==== Information supplied ====

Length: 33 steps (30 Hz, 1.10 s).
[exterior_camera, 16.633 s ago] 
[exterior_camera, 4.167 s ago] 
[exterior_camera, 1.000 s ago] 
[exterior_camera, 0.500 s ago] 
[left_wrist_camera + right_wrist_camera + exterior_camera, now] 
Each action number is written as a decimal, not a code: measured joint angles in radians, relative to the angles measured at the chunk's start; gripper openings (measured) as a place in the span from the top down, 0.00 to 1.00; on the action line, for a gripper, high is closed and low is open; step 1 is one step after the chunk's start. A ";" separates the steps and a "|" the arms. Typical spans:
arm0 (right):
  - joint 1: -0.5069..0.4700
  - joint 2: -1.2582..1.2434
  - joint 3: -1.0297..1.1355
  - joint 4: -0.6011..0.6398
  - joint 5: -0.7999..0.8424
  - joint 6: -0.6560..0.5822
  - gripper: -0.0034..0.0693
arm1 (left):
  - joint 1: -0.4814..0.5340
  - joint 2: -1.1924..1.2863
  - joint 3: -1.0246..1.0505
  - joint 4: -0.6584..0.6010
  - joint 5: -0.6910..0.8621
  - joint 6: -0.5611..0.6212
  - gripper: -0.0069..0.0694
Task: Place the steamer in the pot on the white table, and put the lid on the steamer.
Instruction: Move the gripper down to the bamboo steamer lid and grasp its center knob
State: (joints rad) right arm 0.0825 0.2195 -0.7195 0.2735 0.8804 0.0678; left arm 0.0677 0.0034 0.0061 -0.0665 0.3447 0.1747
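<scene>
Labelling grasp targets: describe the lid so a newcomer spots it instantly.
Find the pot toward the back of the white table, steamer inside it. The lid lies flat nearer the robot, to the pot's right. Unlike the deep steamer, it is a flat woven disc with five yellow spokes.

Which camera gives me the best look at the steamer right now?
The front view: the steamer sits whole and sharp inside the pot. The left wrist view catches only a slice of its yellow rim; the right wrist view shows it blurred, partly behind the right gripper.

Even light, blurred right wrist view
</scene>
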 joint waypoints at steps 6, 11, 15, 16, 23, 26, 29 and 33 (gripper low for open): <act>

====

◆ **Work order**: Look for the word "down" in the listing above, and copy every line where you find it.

◆ **Exercise result**:
Each action number is written as a decimal, not a code: measured joint angles in radians, relative to the angles measured at the chunk's start; gripper openings (measured) as a place in the span from the top down, 0.00 to 1.00; on the action line, for a gripper, high is closed and low is open; step 1 is one step after the chunk's start. A ";" separates the steps and a "|" the arms. Typical spans:
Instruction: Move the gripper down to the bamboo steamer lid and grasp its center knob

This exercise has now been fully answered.